Que se passe-t-il quand l'entreprise qui a fabriqué votre plus fidèle compagnon ferme le dernier centre de réparation ? Beaucoup de larmes, et une petite idée de ce qui nous attend dans le futur.

Le darwinisme technologique n'a rien à envier à son frère biologique. Là où les espèces animales s'entretuent joyeusement depuis l'aube des temps pour éliminer les plus faibles – du moins avant qu'homo sapiens ne se pointe et décide de truquer le game -, la robotique, elle, obéit aux froides obligations de rentabilité dictées par les conglomérats qui la développent. Problème : alors que les dépliants des start-up de demain nous assurent que nous nous prendrons tous bientôt d'une sincère affection maternelle pour nos compagnons mécaniques, qu'arrivera-t-il si l'entreprise qui les fabrique et assure leur SAV fait soudainement faillite ? En 2016, l'histoire est en train de nous fournir une bande-annonce des nouvelles problématiques que la douce invasion de la robotique dans la sphère intime va entraîner avec elle, et c'est Sony qui joue les grands méchants.

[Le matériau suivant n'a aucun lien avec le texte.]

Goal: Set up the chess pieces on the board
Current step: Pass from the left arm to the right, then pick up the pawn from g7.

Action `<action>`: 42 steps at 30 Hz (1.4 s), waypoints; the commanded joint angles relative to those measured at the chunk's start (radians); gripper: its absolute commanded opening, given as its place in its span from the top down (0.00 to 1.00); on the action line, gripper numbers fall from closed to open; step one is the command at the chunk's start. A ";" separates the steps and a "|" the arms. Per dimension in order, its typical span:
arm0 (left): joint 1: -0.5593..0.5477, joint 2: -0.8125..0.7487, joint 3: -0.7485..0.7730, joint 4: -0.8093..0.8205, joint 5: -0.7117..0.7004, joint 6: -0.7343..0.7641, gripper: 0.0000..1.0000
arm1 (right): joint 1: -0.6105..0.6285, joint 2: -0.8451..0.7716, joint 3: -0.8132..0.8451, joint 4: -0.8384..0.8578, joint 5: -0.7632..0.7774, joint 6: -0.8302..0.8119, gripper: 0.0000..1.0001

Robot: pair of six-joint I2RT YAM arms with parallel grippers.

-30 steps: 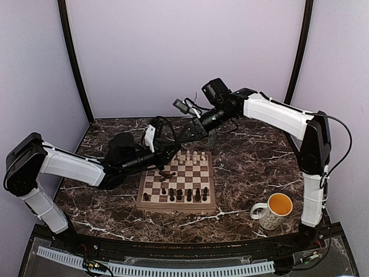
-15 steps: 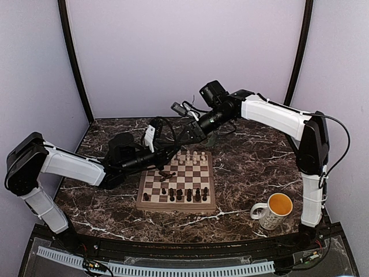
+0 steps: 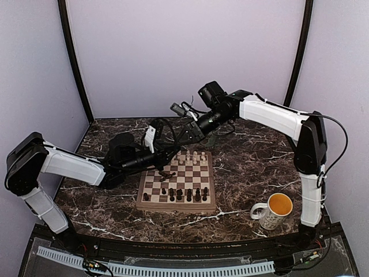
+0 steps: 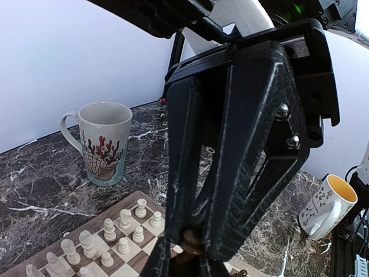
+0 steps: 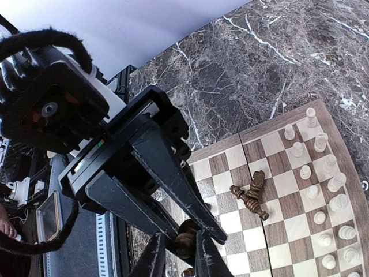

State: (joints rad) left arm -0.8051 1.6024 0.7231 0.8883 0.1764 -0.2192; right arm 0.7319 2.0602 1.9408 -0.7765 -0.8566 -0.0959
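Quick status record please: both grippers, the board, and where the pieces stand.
left gripper: shut on a small dark brown turned chess piece, held in the air
right gripper: shut on the same piece, from the opposite side
board: square checkered wooden chessboard; cream pieces upright at far end, dark row at near end
loose: toppled dark pieces mid-board
beside: yellow-lined white mug, right of board
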 commanded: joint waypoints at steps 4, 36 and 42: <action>0.006 -0.009 0.018 0.024 0.021 0.003 0.85 | 0.024 0.011 0.021 0.021 -0.011 -0.007 0.87; 0.234 -0.558 -0.146 -0.717 -0.356 -0.022 0.36 | 0.176 0.086 -0.056 0.087 0.297 -0.222 0.89; 0.253 -0.532 -0.125 -0.734 -0.347 -0.028 0.36 | 0.253 0.165 -0.008 0.072 0.371 -0.246 0.89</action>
State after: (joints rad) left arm -0.5587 1.0695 0.5690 0.1913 -0.1658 -0.2295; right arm 0.9474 2.1632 1.8957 -0.7128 -0.5594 -0.3038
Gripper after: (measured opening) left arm 0.641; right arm 0.114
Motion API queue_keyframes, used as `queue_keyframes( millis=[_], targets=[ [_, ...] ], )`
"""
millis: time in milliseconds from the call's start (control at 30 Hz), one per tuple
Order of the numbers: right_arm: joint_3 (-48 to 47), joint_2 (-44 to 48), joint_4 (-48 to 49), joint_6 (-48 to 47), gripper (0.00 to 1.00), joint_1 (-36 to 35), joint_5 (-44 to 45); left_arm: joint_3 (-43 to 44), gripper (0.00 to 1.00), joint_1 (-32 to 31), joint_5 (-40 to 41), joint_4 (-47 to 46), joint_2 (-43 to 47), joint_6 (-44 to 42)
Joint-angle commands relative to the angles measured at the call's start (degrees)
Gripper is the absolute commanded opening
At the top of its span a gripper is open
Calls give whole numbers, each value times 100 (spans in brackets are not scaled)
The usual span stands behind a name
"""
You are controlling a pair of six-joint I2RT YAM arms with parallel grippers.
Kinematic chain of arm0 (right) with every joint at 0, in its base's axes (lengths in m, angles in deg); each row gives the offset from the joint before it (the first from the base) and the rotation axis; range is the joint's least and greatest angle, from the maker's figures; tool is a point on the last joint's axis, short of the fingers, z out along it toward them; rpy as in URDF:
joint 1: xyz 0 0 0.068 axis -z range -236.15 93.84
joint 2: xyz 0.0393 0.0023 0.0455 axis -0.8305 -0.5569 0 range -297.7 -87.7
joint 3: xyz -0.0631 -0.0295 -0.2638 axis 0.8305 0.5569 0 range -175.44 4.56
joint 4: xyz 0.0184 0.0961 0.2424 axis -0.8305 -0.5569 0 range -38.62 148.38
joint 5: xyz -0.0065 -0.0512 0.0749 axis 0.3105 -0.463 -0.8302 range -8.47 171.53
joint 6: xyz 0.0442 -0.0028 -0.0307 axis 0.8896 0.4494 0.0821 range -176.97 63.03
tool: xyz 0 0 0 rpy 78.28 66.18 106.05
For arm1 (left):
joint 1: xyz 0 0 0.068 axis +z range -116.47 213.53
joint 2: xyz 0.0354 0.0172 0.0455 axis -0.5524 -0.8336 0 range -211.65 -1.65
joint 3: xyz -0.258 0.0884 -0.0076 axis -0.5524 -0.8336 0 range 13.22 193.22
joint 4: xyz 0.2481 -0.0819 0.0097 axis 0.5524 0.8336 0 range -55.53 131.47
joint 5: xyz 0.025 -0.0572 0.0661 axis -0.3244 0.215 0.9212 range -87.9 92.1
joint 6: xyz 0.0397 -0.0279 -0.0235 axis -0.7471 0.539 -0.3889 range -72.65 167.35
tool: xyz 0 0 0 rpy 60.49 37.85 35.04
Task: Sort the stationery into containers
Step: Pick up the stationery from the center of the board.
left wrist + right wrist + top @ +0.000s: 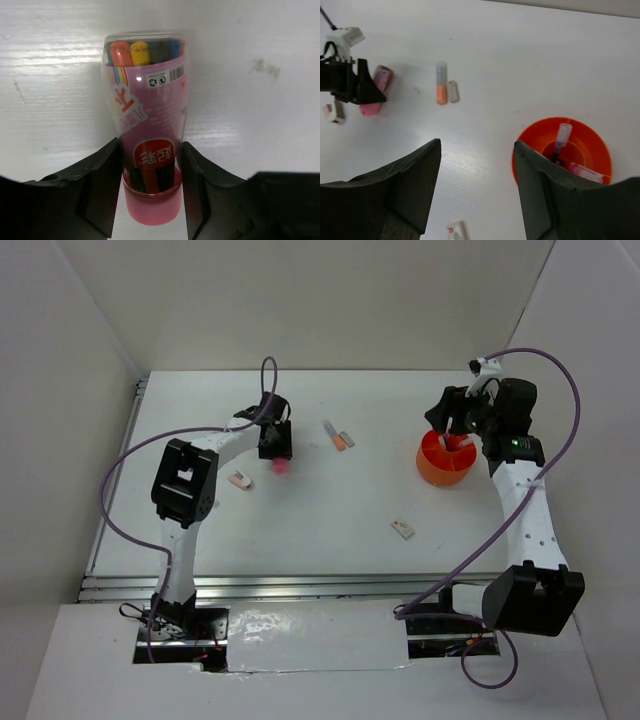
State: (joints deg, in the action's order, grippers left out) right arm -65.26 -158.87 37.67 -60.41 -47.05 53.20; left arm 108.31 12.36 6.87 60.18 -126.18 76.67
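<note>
The pink stubby tube (148, 115), clear with coloured pens inside, lies on the table between my left gripper's (150, 149) fingers, which press its narrow end from both sides. In the top view the left gripper (276, 447) is at the table's middle left, with the tube (281, 468) at its tip. My right gripper (477, 172) is open and empty, hovering by the orange tub (530, 142), which stands at the right (428, 469). A lilac pen (563, 136) and a pink item (585, 173) are in the tub.
An orange block with a clear cap (335, 437) and a small grey-white block (347, 438) lie mid-table. A white eraser (403, 529) lies nearer the front. A pink-white eraser (239, 480) lies by the left arm. White walls enclose the table.
</note>
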Motion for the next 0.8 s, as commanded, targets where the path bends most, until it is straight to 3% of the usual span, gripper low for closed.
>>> queue_keyframes(
  millis=[0, 33, 67, 100, 167, 333, 400, 567, 767],
  targets=[
    [39, 60, 5, 247, 67, -250, -470, -324, 35, -98, -651, -348, 315, -628],
    [91, 60, 49, 291, 69, -295, -680, -368, 29, -133, -766, -348, 411, -882],
    [109, 60, 76, 492, 70, -373, -795, -394, 8, -151, -889, -365, 464, -971],
    [135, 60, 111, 581, 75, -409, -909, -508, 0, -168, -1291, -400, 560, -1085],
    [232, 43, 260, 862, 84, -471, -1269, -719, 0, -125, -1942, -671, 894, -1437],
    [460, -63, 787, 1669, 99, -681, -1937, -1493, 0, 51, -4930, -1595, 1738, -1430],
    [478, -194, 1023, 2029, 100, -760, -2307, -1712, 0, -1, -5650, -1963, 2088, -1237],
    [496, -651, 1622, 2970, 100, -875, -3070, -2512, 0, -229, -5945, -3300, 3144, -884],
    [338, -801, 2027, 3560, 100, -1542, -3221, -2355, 0, -642, -5628, -2976, 3778, -1253]
  ],
)
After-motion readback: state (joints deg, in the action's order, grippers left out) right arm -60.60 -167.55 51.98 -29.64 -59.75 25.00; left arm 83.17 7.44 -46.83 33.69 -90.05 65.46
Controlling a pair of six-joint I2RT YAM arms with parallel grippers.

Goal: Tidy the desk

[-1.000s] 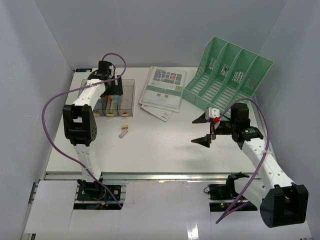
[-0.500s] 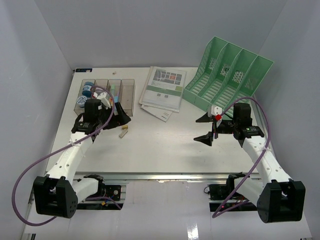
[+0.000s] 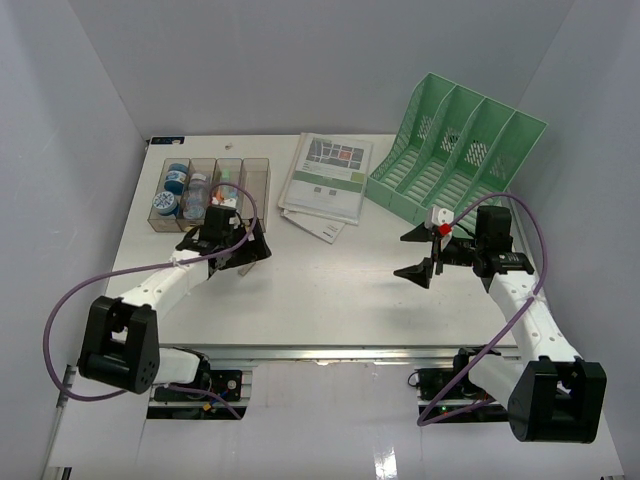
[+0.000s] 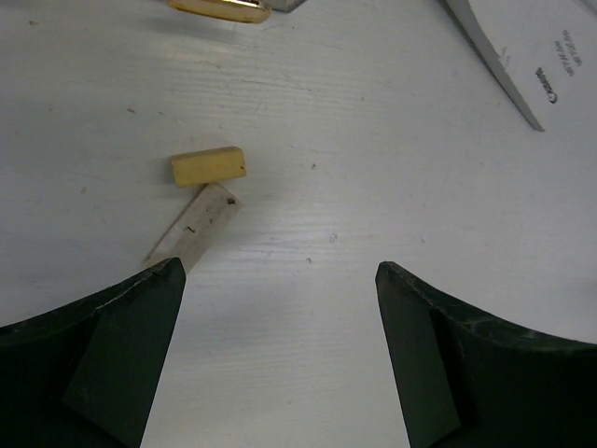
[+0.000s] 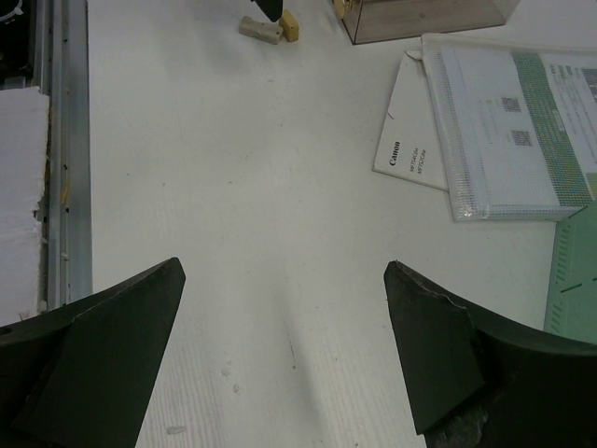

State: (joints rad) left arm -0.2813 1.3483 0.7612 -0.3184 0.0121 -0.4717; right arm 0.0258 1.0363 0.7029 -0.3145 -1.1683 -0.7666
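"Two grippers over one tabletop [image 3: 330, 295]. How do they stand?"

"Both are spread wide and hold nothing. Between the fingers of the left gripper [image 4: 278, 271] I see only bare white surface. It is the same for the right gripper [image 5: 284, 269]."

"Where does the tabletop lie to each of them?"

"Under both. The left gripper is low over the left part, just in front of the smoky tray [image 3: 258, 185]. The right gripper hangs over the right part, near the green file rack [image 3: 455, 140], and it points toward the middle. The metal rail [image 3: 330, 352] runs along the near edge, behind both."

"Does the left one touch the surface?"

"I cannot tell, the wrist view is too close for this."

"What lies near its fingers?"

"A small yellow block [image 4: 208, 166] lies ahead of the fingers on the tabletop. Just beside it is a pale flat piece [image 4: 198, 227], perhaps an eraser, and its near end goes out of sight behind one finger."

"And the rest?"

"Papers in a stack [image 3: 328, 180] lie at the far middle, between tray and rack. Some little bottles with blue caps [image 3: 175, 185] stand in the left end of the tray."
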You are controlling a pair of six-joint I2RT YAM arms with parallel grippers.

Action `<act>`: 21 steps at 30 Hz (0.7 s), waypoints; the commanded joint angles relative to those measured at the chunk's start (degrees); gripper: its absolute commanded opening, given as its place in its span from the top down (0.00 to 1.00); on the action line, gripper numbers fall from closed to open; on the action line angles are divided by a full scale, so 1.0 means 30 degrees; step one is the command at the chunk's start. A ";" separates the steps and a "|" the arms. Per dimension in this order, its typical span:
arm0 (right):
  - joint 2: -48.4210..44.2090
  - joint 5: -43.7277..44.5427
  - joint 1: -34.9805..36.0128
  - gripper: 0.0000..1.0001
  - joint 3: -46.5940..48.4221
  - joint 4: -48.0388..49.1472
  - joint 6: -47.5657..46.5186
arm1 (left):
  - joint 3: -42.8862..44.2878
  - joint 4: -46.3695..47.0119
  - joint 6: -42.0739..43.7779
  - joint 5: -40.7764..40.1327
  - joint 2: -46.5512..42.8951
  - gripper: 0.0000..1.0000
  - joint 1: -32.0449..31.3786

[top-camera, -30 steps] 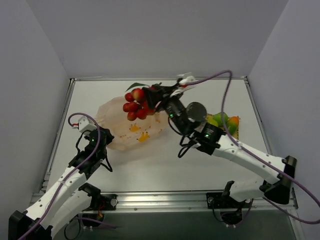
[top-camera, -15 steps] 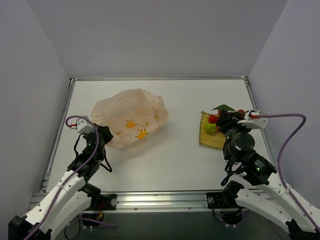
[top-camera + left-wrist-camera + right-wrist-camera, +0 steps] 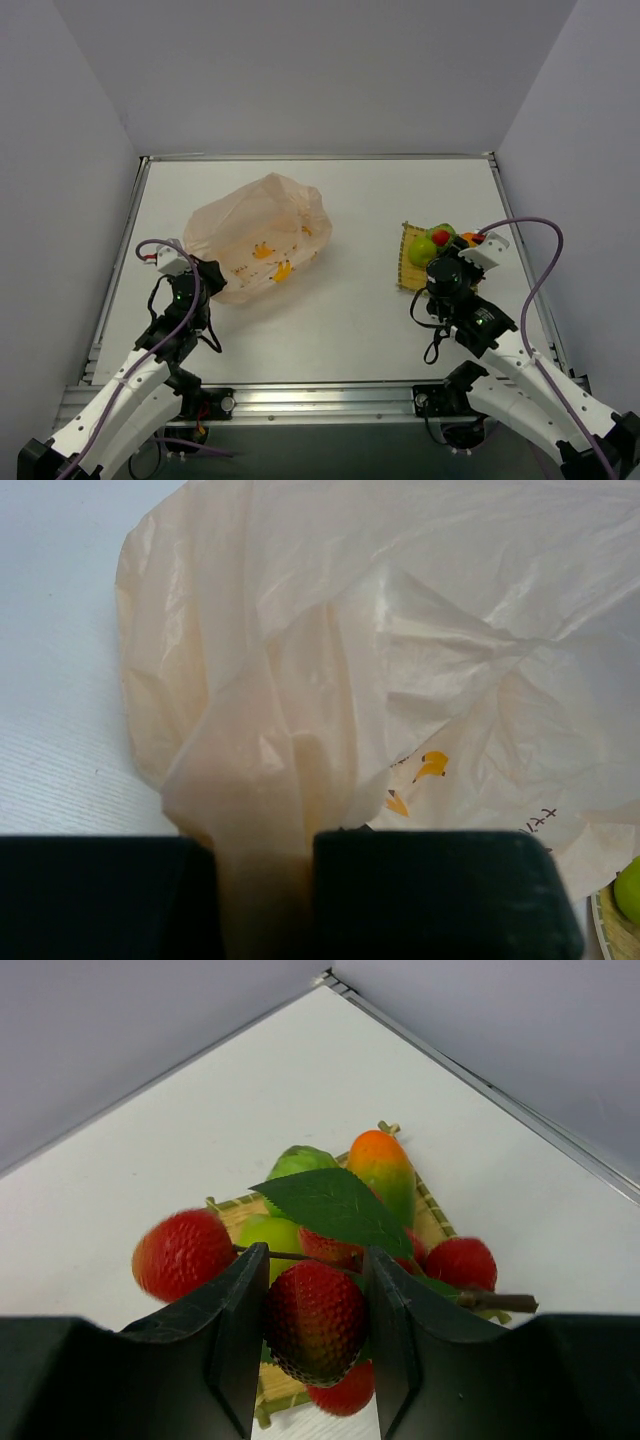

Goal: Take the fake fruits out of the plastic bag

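Two grips: left jaws pinch the plastic bag [image 3: 400, 630], its lettering [image 3: 545, 815] unreadable; right jaws clamp the red fruit cluster [image 3: 310, 1315].

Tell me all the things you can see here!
plastic bag: one, pale peach with orange marks, left half of the table
woven mat: one, yellow, right side
round fruits: two, light green, on the mat
oval fruit: one, green and orange, on the mat
red fruit cluster: one, red with a green leaf, over the mat
table: one, white
left pincer: one, black, pinching the bag's edge
right pincer: one, black, gripping the red fruit cluster
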 commanded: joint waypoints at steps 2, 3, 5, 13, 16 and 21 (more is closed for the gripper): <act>0.0522 -0.0621 -0.1380 1.00 -0.0340 0.0602 0.0767 | 0.0269 0.0894 0.0408 0.0143 -0.0014 0.98 0.0108; 0.0552 -0.0887 -0.1586 1.00 -0.0486 0.0777 0.0620 | 0.0298 0.0894 0.0408 0.0143 -0.0014 0.98 0.0136; 0.0610 -0.1589 -0.2228 1.00 -0.0604 0.1217 0.0385 | 0.0298 0.0923 0.0437 0.0143 -0.0014 0.98 0.0137; 0.1986 -0.4433 -0.4457 1.00 -0.1189 0.2913 -0.0113 | 0.0269 0.0835 0.0437 0.0085 -0.0043 0.98 0.0137; 0.2397 -0.5136 -0.5014 1.00 -0.1220 0.3500 -0.0465 | 0.0211 0.0864 0.0437 0.0026 -0.0014 0.98 0.0195; 0.3334 -0.6074 -0.5979 1.00 -0.1278 0.3912 -0.0641 | 0.0210 0.0865 0.0378 0.0055 0.0075 0.98 0.0224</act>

En 1999, la compagnie nippone lançait Aibo, un robot-chien destiné à remplacer les chiens de chair et de sang, qui certes sont infiniment plus mignons mais ont le fâcheux inconvénient d'être dotés d'un système digestif. Contrairement à son cousin animal, Aibo n'aboyait pas n'importe quand, ne chiait pas sur le tapis persan et pouvait danser, jouer de la musique sur commande… et surtout parler. En revanche, niveau réactivité et fluidité de mouvement, le bestiau restait quand même en-dessous, et sa silhouette tenait plus du robot-soldat de Star Wars à quatre pattes que du fier lévrier. A l'époque, Sony était sincèrement convaincu que le robot-animal envahirait les foyers d'un grand public soucieux de ne pas louper le train du troisième millénaire et son feu d'artifice technologique. Comme souvent, le public n'adhéra finalement pas tant que ça. Au Japon, pourtant, Aibo connut un petit succès : entre 1999 et 2006, date de fin de sa commercialisation, Sony en écoula 150 000, alors même que son prix (environ 2000 dollars) n'était pas exactement fait pour toutes les bourses. Maintenant qu'Aibo avait quand même un peu fait sa niche dans les foyers japonais, Sony assura bon an mal an un SAV, en disséminant des centres de réparation un peu partout. Durant la décennie suivante, cependant, les centres fermèrent progressivement, victimes des restructurations successives. En mars, Sony fermait le dernier centre au Japon. Les pièces de rechange ne sont plus fabriquées. Aibo est en voie d'extinction.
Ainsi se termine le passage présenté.